Print all the data below exactly, without images.
[Supplied material Boundary: Start]
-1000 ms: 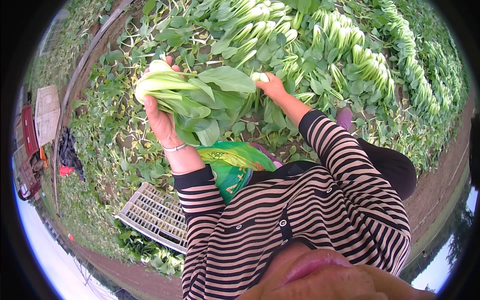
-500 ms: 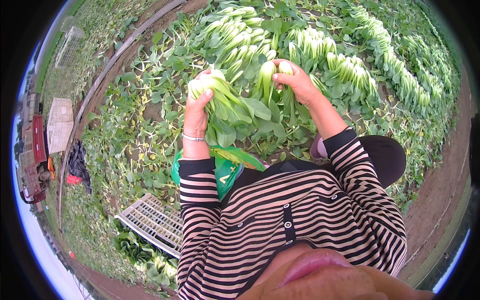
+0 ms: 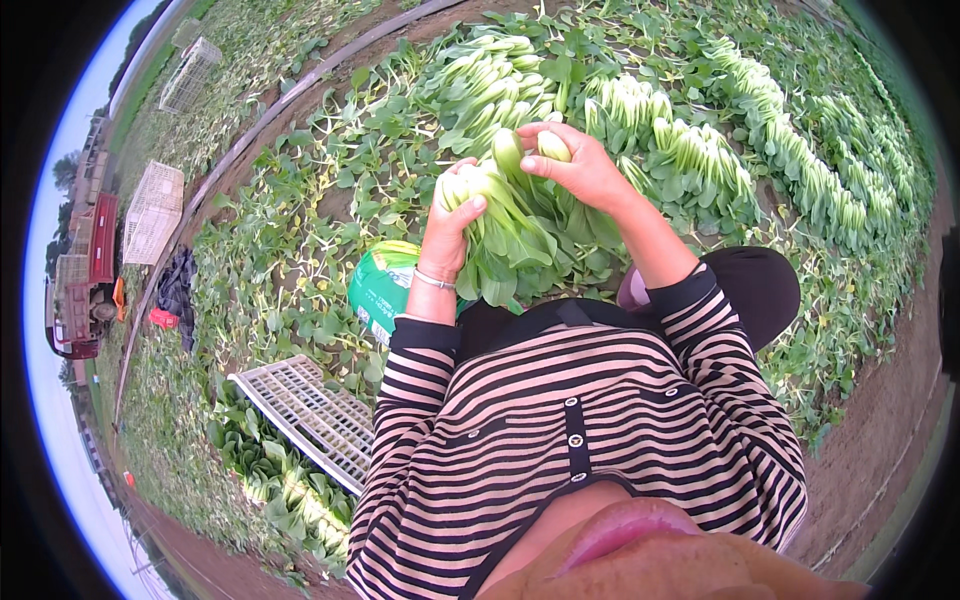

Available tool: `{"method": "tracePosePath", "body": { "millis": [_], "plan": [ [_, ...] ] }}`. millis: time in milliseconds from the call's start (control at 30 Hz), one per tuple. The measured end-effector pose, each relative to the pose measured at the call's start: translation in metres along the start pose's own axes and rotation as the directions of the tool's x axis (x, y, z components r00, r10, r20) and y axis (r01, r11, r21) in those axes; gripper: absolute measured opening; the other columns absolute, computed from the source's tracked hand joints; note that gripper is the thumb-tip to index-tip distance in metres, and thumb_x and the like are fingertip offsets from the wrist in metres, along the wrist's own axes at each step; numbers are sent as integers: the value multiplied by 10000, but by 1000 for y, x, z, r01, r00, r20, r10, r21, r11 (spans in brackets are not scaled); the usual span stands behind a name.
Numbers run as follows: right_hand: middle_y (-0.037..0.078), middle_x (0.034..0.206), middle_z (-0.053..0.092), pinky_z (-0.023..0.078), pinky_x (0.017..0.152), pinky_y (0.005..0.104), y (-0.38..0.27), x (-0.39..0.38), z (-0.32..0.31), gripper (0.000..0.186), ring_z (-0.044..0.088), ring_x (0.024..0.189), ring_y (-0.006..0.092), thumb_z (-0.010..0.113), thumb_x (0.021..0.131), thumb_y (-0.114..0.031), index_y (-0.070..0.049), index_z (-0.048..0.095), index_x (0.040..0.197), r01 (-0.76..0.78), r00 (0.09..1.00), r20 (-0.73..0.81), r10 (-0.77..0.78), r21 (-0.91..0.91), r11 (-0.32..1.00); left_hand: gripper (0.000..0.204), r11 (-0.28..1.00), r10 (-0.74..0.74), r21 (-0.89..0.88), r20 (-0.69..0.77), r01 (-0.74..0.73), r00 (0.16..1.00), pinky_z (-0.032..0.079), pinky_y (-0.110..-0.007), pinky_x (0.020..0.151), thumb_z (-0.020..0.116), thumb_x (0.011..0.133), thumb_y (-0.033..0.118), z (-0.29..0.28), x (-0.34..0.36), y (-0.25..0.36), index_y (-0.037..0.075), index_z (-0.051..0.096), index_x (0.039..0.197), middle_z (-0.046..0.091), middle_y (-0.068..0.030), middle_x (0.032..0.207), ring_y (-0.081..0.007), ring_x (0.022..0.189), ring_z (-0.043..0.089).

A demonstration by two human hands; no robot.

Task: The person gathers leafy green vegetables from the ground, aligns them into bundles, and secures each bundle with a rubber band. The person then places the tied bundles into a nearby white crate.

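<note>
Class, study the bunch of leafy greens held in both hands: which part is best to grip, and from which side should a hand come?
Grip the bunch of greens at its pale, thick stem bases, which point up and look firm, while the broad dark leaves hang down, soft and easily crushed. Come in from the sides, as the left hand and right hand do, fingers wrapping the stems near the top.

Field soil (image 3: 880, 400): cut bok choy rows (image 3: 690, 150), white crate (image 3: 310, 415), green bag (image 3: 385, 285).
</note>
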State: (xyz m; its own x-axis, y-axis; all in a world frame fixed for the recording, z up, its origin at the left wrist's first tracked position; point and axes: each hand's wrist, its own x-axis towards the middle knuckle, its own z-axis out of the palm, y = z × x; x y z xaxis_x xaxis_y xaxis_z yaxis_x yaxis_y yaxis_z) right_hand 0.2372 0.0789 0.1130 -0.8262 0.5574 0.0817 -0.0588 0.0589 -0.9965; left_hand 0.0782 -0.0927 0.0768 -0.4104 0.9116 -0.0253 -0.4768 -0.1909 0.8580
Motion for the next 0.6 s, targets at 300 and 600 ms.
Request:
{"method": "tracePosePath", "body": {
  "millis": [300, 600],
  "plan": [
    [54, 1148, 655, 489, 917, 281, 10, -13, 1, 467, 609, 1022, 123, 762, 850, -169, -27, 615, 1270, 104, 981, -150, -125, -138, 985, 788, 979, 32, 198, 76, -46, 997, 440, -309, 1014, 851, 725, 156, 35, -27, 8, 22, 439, 1382, 557, -54, 1229, -163, 1126, 552],
    [8, 1143, 637, 470, 935, 264, -7, -35, 10, 463, 583, 1038, 93, 762, 879, -177, -37, 596, 1288, 92, 996, -25, -90, 136, 986, 738, 992, 82, 88, 35, -85, 996, 432, -318, 1030, 830, 749, 137, 40, -25, 4, 18, 447, 1368, 558, -62, 1246, -172, 1142, 553]
  ]
}}
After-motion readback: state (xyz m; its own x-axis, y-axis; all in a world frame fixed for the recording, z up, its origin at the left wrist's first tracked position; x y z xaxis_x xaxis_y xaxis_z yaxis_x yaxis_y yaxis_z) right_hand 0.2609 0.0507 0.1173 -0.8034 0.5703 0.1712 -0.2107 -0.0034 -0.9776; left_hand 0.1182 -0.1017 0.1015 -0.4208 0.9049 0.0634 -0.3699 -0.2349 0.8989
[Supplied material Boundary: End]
### Solution
-1000 ms: 
-500 ms: 
+0 ms: 

Available tool: `{"method": "tracePosePath", "body": { "millis": [_], "plan": [ [_, ...] ] }}`. millis: time in milliseconds from the call's start (control at 30 Hz), one per tuple. The measured end-effector pose, each relative to the pose measured at the call's start: translation in metres along the start pose's own axes and rotation as the directions of the tool's x axis (x, y, z components r00, r10, r20) and y axis (r01, r11, r21) in those axes; gripper: absolute measured opening; the other columns absolute, computed from the source's tracked hand joints; note that gripper is the thumb-tip to index-tip distance in metres, and thumb_x and the like are fingertip offsets from the wrist in metres, along the wrist's own axes at each step; numbers are sent as integers: the value multiplied by 10000, but by 1000 for y, x, z, r01, r00, r20, r10, r21, r11 (spans in brackets are not scaled); the usual span stands behind a name.
Numbers run as follows: right_hand: middle_y (-0.037..0.078), middle_x (0.034..0.206), middle_z (-0.053..0.092), pinky_z (-0.023..0.078), pinky_x (0.017..0.152), pinky_y (0.005..0.104), y (-0.38..0.27), x (-0.39..0.38), z (-0.32..0.31), gripper (0.000..0.186), ring_z (-0.044..0.088), ring_x (0.024..0.189), ring_y (-0.006..0.092), thumb_z (-0.010..0.113), thumb_x (0.021..0.131), thumb_y (-0.114..0.031), index_y (-0.070..0.049), index_z (-0.048..0.095), index_x (0.040..0.197), r01 (-0.76..0.78), r00 (0.09..1.00), r20 (-0.73..0.81), r10 (-0.77..0.78), r21 (-0.91..0.91), r11 (-0.32..1.00); left_hand: gripper (0.000..0.204), r11 (-0.28..1.00), r10 (-0.74..0.74), r21 (-0.89..0.88), r20 (-0.69..0.77), r01 (-0.74..0.73), r00 (0.16..1.00), pinky_z (-0.032..0.079), pinky_y (-0.110..-0.007), pinky_x (0.020..0.151), thumb_z (-0.020..0.116), thumb_x (0.011..0.133), thumb_y (-0.033..0.118), z (-0.29..0.28), x (-0.34..0.36), y (-0.25..0.36), index_y (-0.037..0.075), index_z (-0.051..0.096), index_x (0.039..0.197), middle_z (-0.046..0.091), middle_y (-0.068..0.030), middle_x (0.032..0.207), ring_y (-0.081..0.007), ring_x (0.022..0.189), ring_z (-0.043..0.089).

A demonstration by two human hands; no robot.

Task: The person gathers leafy green vegetables from the ground, aligns them into bundles, and secures each bundle with a rubber band. The person then places the tied bundles into a nearby white crate.

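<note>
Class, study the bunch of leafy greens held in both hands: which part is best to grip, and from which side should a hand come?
Grip the bunch of greens at its pale, thick stem bases, which point up and look firm, while the broad dark leaves hang down, soft and easily crushed. Come in from the sides, as the left hand and right hand do, fingers wrapping the stems near the top.

Field soil (image 3: 880, 400): cut bok choy rows (image 3: 690, 150), white crate (image 3: 310, 415), green bag (image 3: 385, 285).
</note>
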State: (xyz m; its own x-axis, y-axis; all in a world frame fixed for the recording, z up, its origin at the left wrist's first tracked position; point and axes: each hand's wrist, its own x-axis towards the middle knuckle, its own z-axis out of the palm, y = z × x; x y z xaxis_x xaxis_y xaxis_z yaxis_x yaxis_y yaxis_z) right_hand 0.2372 0.0789 0.1130 -0.8262 0.5574 0.0817 -0.0588 0.0589 -0.9965; left_hand 0.0782 -0.0927 0.0768 -0.4104 0.9116 -0.0253 -0.4768 -0.1909 0.8580
Motion for the next 0.6 s, targets at 300 and 600 ms.
Request:
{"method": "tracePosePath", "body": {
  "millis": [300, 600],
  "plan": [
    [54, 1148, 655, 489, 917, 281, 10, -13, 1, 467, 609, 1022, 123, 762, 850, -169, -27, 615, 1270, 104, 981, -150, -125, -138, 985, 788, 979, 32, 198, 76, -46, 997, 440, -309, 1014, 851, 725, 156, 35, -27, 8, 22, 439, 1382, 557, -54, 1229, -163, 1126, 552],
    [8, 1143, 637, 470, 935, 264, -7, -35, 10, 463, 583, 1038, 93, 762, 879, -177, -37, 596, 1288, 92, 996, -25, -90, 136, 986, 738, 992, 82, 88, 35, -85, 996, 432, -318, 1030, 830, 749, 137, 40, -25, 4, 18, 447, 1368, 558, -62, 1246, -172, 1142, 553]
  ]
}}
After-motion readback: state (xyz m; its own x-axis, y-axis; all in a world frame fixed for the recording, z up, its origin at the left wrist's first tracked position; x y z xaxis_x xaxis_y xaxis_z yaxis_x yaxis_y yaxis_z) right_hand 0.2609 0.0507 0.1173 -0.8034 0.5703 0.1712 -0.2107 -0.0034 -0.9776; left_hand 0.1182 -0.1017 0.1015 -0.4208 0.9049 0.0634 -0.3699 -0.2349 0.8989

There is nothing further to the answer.